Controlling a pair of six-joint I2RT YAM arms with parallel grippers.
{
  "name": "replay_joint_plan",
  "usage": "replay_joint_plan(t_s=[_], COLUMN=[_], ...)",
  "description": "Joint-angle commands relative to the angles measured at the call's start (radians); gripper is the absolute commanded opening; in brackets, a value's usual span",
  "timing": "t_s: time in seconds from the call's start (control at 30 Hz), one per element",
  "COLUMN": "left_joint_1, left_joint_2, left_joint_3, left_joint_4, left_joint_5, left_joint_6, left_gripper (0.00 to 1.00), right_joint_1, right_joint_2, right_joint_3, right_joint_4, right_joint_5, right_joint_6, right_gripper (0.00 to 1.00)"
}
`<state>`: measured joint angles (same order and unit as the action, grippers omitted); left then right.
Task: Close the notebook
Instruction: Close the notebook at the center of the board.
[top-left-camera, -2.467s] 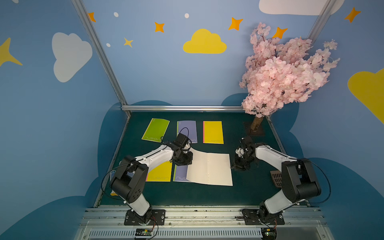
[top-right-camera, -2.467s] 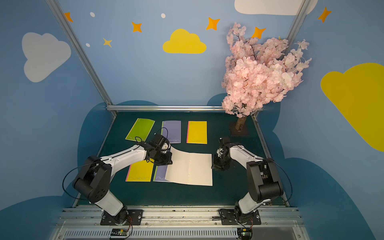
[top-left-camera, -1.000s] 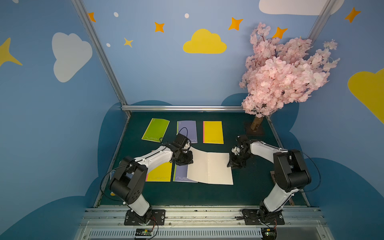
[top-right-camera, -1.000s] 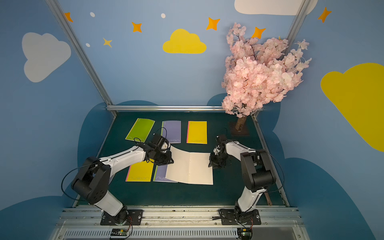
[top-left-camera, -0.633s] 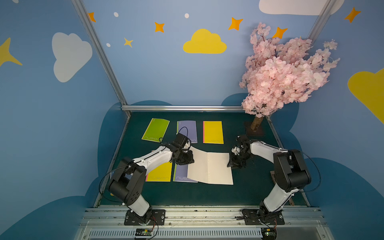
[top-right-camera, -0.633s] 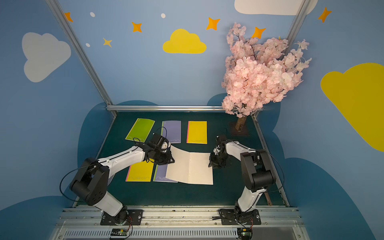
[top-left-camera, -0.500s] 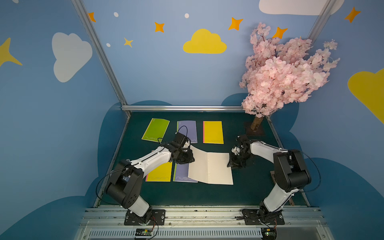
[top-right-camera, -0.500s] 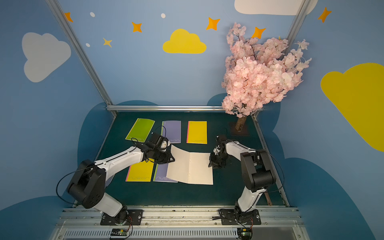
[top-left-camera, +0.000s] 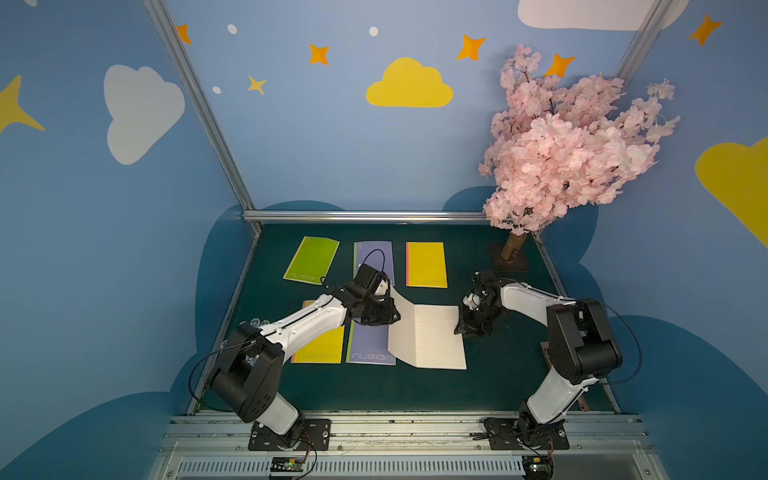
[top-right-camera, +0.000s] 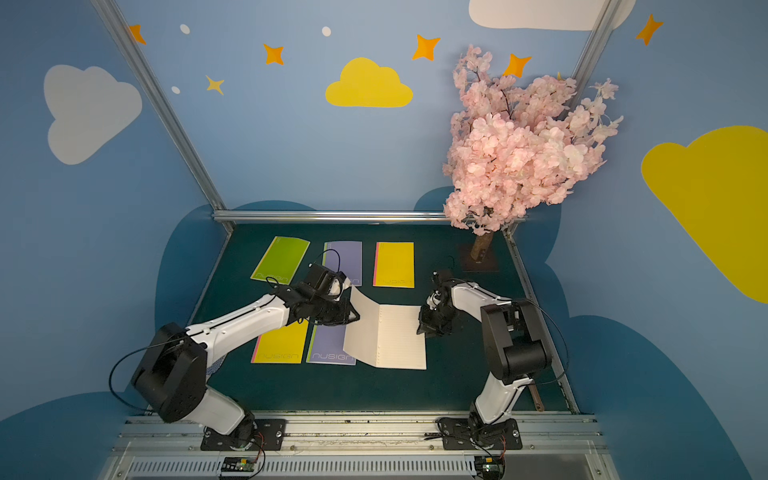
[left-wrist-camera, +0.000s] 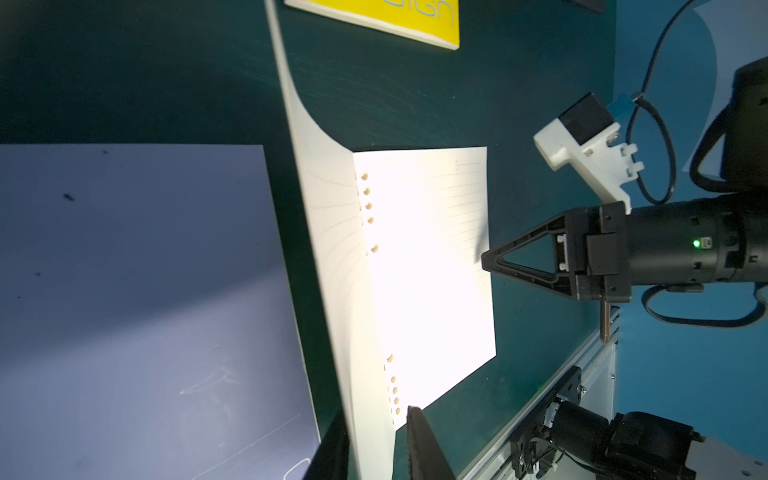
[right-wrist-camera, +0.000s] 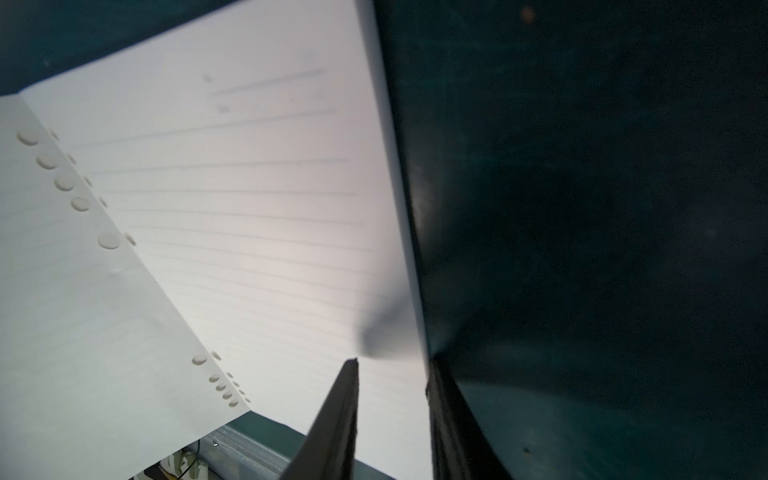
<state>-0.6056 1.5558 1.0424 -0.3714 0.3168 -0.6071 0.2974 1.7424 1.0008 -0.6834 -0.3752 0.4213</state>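
So, the notebook (top-left-camera: 434, 338) was lying wide open around the middle of the bench (top-left-camera: 374, 395), just beside a closed purple one (top-left-camera: 368, 347). Nothing was actually shut yet. The left leaf (left-wrist-camera: 328, 291) stood curled up off the bench, while the right page (right-wrist-camera: 257, 199) lay flat.

The left tool (top-left-camera: 390, 318) had its jaws a bit spread, with that raised leaf running between them. In the left wrist view a gap showed on one side, so I'd call it loose, not a pinch. The right tool (right-wrist-camera: 390, 368) was parted too, straddling the outer edge of the flat page. One finger (right-wrist-camera: 345, 399) was over the paper and the other sat alongside on the bench.

My read: early days. One half needed swinging right over onto the other and pressing flat.
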Motion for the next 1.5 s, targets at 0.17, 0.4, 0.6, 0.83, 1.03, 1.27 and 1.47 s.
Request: replay_joint_plan(t_s=[0.17, 0.4, 0.6, 0.83, 1.03, 1.27, 1.47], left_joint_1=[-0.04, -0.065, -0.078, -0.097, -0.105, -0.122, -0.141], left_joint_2=[0.004, -0.005, -0.031, -0.048, -0.025, 0.021, 0.061], left_joint_3=[0.032, 0.045, 0.032, -0.013, -0.011, -0.005, -0.004], left_joint_4=[0.045, 0.064, 0.114, 0.23, 0.258, 0.321, 0.392], left_joint_5=[-0.012, -0.015, -0.008, 0.016, 0.04, 0.085, 0.131], left_joint_6=[-0.041, -0.052, -0.065, -0.081, -0.085, -0.104, -0.122], left_gripper=[0.28, 0.31, 0.32, 0.35, 0.35, 0.36, 0.36], right_joint_1=[0.013, 0.013, 0.013, 0.011, 0.009, 0.005, -0.009], right_joint_2=[0.02, 0.016, 0.01, 0.001, -0.011, -0.029, -0.064], right_joint_3=[0.0, -0.001, -0.003, -0.004, -0.002, -0.001, 0.003], right_joint_4=[0.049, 0.049, 0.05, 0.046, 0.04, 0.029, 0.012], right_joint_5=[-0.027, -0.03, -0.029, -0.029, -0.026, -0.021, -0.01], right_joint_6=[-0.012, -0.013, -0.012, -0.011, -0.013, -0.014, -0.016], right_gripper=[0.29, 0.29, 0.29, 0.28, 0.29, 0.28, 0.29])
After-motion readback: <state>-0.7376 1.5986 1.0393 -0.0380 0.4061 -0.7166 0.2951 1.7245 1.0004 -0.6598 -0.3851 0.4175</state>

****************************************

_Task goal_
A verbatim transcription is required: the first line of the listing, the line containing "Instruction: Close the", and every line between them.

_Written solution_
Controlling a pair of six-joint I2RT YAM arms with parallel grippers.
{
  "name": "replay_joint_plan",
  "usage": "replay_joint_plan(t_s=[_], COLUMN=[_], ...)",
  "description": "Joint-angle commands relative to the angles measured at the call's start (radians); gripper is the absolute commanded opening; in brackets, a value's usual span",
  "timing": "t_s: time in seconds from the call's start (control at 30 Hz), one per element",
  "COLUMN": "left_joint_1, left_joint_2, left_joint_3, left_joint_4, left_joint_5, left_joint_6, left_gripper (0.00 to 1.00), right_joint_1, right_joint_2, right_joint_3, right_joint_4, right_joint_5, right_joint_6, right_gripper (0.00 to 1.00)"
}
`<state>`: measured joint angles (same order and unit as the action, grippers omitted); left then right.
Task: Close the notebook
Instruction: Close the notebook at the center of the board.

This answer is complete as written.